**EXERCISE PROMPT**
Your answer should be the lines below from the one with "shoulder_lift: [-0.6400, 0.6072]" to the one with "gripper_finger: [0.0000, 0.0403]", both included, given again exactly and with nothing added.

+-------+

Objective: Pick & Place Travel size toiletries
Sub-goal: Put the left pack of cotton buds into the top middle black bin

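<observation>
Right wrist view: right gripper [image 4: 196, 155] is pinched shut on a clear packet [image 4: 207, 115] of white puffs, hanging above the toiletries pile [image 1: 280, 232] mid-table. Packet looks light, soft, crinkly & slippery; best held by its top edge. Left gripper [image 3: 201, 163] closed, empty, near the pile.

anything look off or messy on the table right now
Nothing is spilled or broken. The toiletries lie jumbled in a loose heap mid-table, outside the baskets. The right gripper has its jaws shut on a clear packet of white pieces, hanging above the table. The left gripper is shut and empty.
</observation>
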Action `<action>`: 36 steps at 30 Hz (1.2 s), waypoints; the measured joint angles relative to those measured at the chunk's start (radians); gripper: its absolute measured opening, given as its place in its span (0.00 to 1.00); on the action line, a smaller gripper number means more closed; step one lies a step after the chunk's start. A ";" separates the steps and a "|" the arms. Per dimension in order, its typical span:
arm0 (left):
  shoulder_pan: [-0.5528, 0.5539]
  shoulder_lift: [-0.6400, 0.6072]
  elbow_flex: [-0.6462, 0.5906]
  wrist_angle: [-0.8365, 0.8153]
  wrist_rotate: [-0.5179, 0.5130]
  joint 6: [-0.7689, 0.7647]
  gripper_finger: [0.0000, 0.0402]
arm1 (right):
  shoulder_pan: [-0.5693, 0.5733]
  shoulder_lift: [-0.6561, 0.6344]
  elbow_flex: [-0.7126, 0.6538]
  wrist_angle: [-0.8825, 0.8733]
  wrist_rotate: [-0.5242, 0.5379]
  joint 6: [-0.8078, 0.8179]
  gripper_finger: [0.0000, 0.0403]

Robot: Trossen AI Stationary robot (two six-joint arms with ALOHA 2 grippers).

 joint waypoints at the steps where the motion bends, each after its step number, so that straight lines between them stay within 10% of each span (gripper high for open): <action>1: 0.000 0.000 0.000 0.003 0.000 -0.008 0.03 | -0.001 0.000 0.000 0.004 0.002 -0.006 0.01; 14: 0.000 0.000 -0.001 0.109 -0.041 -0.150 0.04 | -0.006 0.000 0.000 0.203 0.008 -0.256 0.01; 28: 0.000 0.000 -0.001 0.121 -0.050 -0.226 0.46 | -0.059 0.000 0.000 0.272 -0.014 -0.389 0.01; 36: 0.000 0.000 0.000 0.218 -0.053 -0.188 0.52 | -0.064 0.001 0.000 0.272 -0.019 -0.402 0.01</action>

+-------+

**ANSWER AREA**
  shoulder_lift: [-0.6400, 0.6072]
  elbow_flex: [-0.6462, 0.5906]
  wrist_angle: [-0.8365, 0.8153]
  wrist_rotate: [-0.5179, 0.5130]
  joint 6: [-0.7689, 0.7647]
  gripper_finger: [0.0000, 0.0402]
arm1 (right):
  shoulder_pan: [-0.5693, 0.5733]
  shoulder_lift: [-0.6561, 0.6344]
  elbow_flex: [-0.7126, 0.6538]
  wrist_angle: [-0.8825, 0.8733]
  wrist_rotate: [-0.5242, 0.5379]
  joint 6: [-0.8078, 0.8179]
  gripper_finger: [0.0000, 0.0403]

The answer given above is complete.